I love the Brooklyn Museum! I went there quite often when I worked in Manhattan, but it's been at least a decade since my last visit.

Yikes...4-1/2 hours?! Can you vote early in other locations? I just saw that Barclays Center, the home of the Brooklyn Nets, is an early voting site in Brooklyn. Early voters in Atlanta and Fulton County have the option of voting in State Farm Arena, the home of the Atlanta Hawks, which is downtown adjacent to CNN Center, which is a very short walk from the closest metro station. It reportedly has 300 polling booths, and the lines there have been shorter than in other early voting sites in the county.

>99 arubabookwoman: I hope so too, Deborah! I'm sure you're aware that Georgia is in play this year, and the latest polls show the race between Biden and Trump to be a dead heat, or within the limits of error for one candidate or the other. The turnout so far in Fulton County and the state has been unprecedented; as of Friday nearly 2.7 million of the 7.6 million Georgians registered to vote had done so, versus 1.2 million at the same time before the 2016 election, and, thanks to a relatively new state law that offers voter registration to everyone who applies or renews their driver's license, one million new voters have been added in the past four years, with large percentages of them being younger voters and members of minority groups, which bodes well for Biden and the Democrats. Kamala Harris was in town on Friday, and Joe Biden will visit Atlanta on Tuesday, as they are well aware that they have a good shot of winning Georgia, which would be the first time that the state has chosen a Democrat as President since 1992. If Biden/Harris win Georgia the presidential election will likely be a landslide, which would be ideal to avoid a realistic challenge by Trump and the Republicans of foul play.

So far I've donated to the Senate campaigns for Amy McGrath in Kentucky and Jamie Harrison in South Carolina, along with Jon Ossoff and Raphael Warnock in Georgia, and, needless to say, the Biden/Harris ticket.

If I didn't say so already I've noticed that many of my local Facebook friends have submitted posts of them voting early, many more so than in major elections in past years. The vast majority of them have been friends who are liberals, mainly physicians and advance practice providers (nurse practitioners and physician assistants). Many of the nurses I'm friendly with are conservatives, and I've only seen one or two "I Voted" posts from them so far, possibly because Trump is encouraging his flock to vote in person rather than by mail.
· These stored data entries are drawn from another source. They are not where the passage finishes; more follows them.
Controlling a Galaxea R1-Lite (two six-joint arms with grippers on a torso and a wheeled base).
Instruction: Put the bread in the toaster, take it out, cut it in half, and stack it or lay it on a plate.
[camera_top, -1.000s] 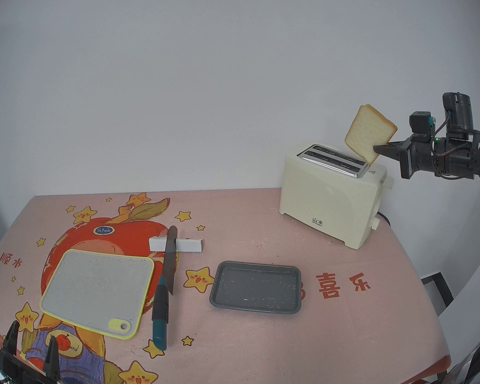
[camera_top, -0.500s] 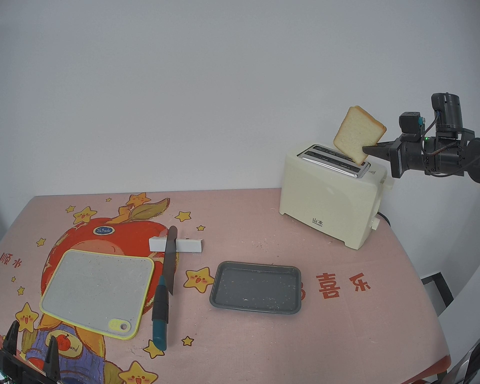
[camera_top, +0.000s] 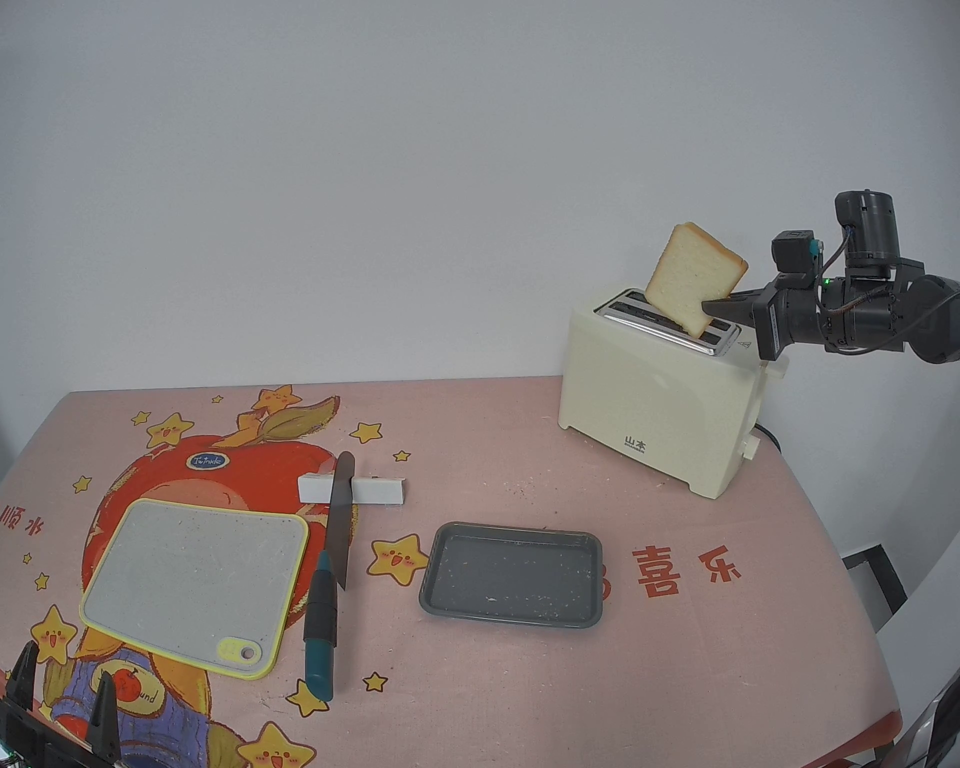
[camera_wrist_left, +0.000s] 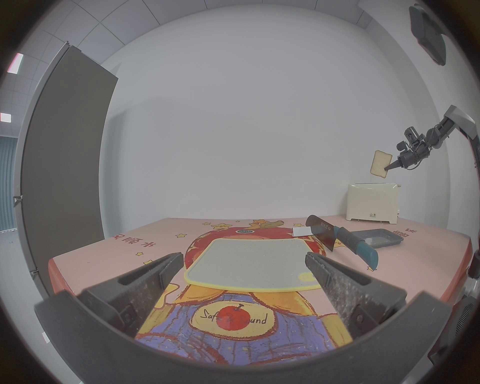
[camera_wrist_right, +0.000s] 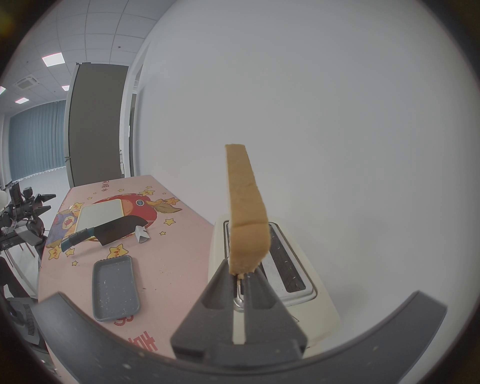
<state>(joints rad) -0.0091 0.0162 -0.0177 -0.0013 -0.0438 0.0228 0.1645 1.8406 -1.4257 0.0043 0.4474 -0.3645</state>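
The right pincer (camera_top: 712, 303) clamps its slim dark fingers on a lower corner of the square, porous bread slice (camera_top: 694, 278). The slice hangs tilted just above the boxy cream toaster (camera_top: 660, 400), which sits beneath the pincer. The left pincer (camera_wrist_left: 240, 280) gapes wide and empty.

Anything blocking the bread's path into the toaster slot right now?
Nothing visible. The right gripper holds the bread tilted just above the toaster, with clear air between them in the left wrist view. The slots look open and empty where they show.
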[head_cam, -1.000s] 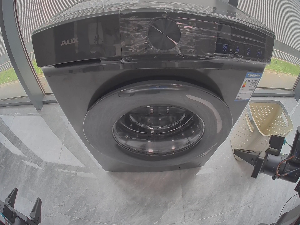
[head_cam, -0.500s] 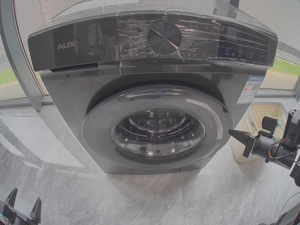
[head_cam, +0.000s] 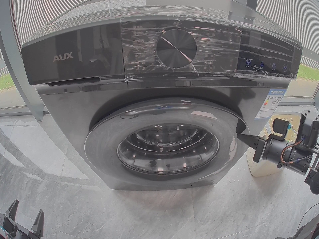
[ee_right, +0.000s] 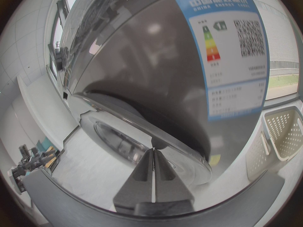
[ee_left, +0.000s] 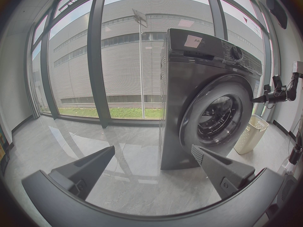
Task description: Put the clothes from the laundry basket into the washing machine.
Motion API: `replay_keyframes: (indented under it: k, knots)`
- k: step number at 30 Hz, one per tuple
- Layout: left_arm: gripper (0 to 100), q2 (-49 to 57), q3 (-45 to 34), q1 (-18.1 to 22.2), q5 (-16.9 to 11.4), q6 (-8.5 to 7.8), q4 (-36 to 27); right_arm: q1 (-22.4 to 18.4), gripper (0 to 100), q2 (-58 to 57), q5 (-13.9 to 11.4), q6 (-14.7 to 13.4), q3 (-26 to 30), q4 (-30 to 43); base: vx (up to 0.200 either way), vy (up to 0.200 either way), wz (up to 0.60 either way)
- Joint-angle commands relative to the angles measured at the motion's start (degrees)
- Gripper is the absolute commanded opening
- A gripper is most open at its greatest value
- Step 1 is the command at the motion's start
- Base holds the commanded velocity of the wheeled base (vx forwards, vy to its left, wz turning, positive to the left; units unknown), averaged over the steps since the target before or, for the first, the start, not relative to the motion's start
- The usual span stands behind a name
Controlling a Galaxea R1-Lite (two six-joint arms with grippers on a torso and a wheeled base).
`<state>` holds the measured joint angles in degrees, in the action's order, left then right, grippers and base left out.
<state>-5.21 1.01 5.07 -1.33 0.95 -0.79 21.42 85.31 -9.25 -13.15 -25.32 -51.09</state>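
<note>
Washing machine (head_cam: 159,93) stands on the grey tiled floor (head_cam: 133,209), front facing the robot. Its round door (head_cam: 106,143) with the glass porthole is shut; the drum shows dimly through the glass.

Right gripper (head_cam: 240,136) – fingers pressed together into one narrow wedge, nothing between them. It is held level at the right edge of the door rim, tips pointing toward the machine. In the right wrist view the joined tips (ee_right: 153,150) sit right at the rim, by the dark recess around the door. Touching or just short of it: cannot tell.

Left gripper (head_cam: 26,211) – fingers spread wide, holding nothing. It sits low on the robot's left, over bare floor and well apart from the machine.

Laundry basket (head_cam: 262,166), cream plastic with perforated walls, stands on the floor just beside the machine's right front corner. The right arm partly covers it in the head view. The left wrist view shows it upright (ee_left: 251,138); the right wrist view shows part of its inner wall (ee_right: 284,133). What lies inside cannot be made out.

Other items: the dial (head_cam: 176,48) sits mid-panel under crinkled plastic film. A blue-and-white label (head_cam: 273,103) is stuck on the upper right of the front. Tall windows (ee_left: 72,63) stand behind the machine.
</note>
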Motion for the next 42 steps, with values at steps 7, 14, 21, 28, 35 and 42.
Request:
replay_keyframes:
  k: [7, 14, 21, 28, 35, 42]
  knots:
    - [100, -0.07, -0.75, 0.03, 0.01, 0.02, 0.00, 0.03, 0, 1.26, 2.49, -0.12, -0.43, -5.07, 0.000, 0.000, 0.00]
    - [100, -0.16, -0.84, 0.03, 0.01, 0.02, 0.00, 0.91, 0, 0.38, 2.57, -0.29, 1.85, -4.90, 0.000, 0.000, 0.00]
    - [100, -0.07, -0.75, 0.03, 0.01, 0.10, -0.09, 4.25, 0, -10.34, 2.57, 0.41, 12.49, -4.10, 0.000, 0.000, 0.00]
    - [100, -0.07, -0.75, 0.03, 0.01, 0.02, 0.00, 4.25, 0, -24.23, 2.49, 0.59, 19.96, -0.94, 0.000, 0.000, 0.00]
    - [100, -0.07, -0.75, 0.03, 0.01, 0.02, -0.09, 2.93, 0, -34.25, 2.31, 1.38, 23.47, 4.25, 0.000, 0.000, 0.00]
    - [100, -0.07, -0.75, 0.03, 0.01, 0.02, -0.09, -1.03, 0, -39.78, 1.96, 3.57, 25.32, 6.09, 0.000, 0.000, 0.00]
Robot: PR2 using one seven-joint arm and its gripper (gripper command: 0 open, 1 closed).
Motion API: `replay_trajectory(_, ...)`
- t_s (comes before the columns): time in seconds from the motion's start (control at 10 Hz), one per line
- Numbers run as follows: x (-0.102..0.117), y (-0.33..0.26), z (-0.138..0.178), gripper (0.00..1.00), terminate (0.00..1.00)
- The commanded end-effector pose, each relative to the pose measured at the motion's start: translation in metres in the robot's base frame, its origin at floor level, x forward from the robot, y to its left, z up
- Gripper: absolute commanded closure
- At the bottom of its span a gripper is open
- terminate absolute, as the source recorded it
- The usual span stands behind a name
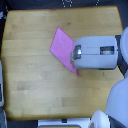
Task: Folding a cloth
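Wooden table (30,75) across the frame. Near its centre, flat pink cloth (62,44), turned diamond-wise. Over the cloth's right corner, pale arm (97,52) reaching level from the exterior view's right. Gripper (73,56) hidden beneath; spread impossible to tell.

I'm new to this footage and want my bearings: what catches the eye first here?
The pink cloth stands out, lying flat and askew near the middle of the wooden table. A bulky grey-white arm reaches in from the exterior view's right and covers the cloth's right part; its gripper can't be made out.
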Motion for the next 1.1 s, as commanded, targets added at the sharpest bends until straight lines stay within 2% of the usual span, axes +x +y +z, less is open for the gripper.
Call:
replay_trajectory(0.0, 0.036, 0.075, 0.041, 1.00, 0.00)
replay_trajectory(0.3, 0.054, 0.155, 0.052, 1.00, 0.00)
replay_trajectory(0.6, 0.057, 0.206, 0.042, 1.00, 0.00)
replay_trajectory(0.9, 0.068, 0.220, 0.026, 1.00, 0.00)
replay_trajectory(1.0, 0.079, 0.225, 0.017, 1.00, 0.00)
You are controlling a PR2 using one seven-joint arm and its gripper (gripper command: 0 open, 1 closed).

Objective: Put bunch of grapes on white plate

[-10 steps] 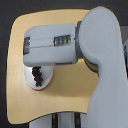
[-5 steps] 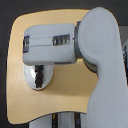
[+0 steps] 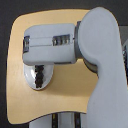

Like you I am also terrified about what could happen if Trump wins re-election, and/or if the Senate remains in Republican control.

104benitastrnad
Modificato: Ott 25, 2020, 10:52 am

I think that Biden has a good chance of winning this election, but I fear. The reason I fear is because of 2016. I don't think I will ever forget that horrible feeling I had about 11 p.m. on Election night in 2016.

My sister has a court date and she was appalled to find out that she has to pay for the use of a computer inside of the Court House. The system was installed this summer and was purchased with Covid 19 relief money. She can't believe that she has to pay to use a computer inside of the Court House that was purchased with her money. I told her to say hello to Jim Crow. She was astonished when I explained to her how so many of those court cost laws came into being. I think I need to buy her a copy of The New Jim Crow and Caste. I still find it amazing that poor white American's don't see that the deck is stacked against them just as it is for most Blacks in this country. My sister does read and generally reads the books I send her. I sent her a copy of Being Mortal when her husband was so sick a year ago and she told me at Christmas time that she greatly appreciated it. She and her husband have started making arrangements for end-of-life decisions due to that book. Towards the end of our phone call I asked her if she thought that perhaps she should go to Topeka and march in solidarity with the Black Lives Matter Movement. She might not be ready to go that far yet - but she is moving in that directions as the connections between her situation and other poor people are becoming increasingly clear to her.

105ELiz_M
Ott 25, 2020, 10:45 am

>103 kidzdoc: It was the printer that made the mistake -- somehow there was a mis-match between the mailing envelops and the ballots inside. So you'd receive your mail, open it and the ballot/return envelop inside were addressed to another person!

Early voting locations are assigned in NYC. As far as I know, I can only vote at the assigned location. It's a short walk, so if the wait is too long on Monday, I can keep checking back.

106kidzdoc
Ott 25, 2020, 11:00 am

>100 AlisonY: I find the US election process fascinating. That you can vote so early is very different to our UK system. We can only vote on one voting day.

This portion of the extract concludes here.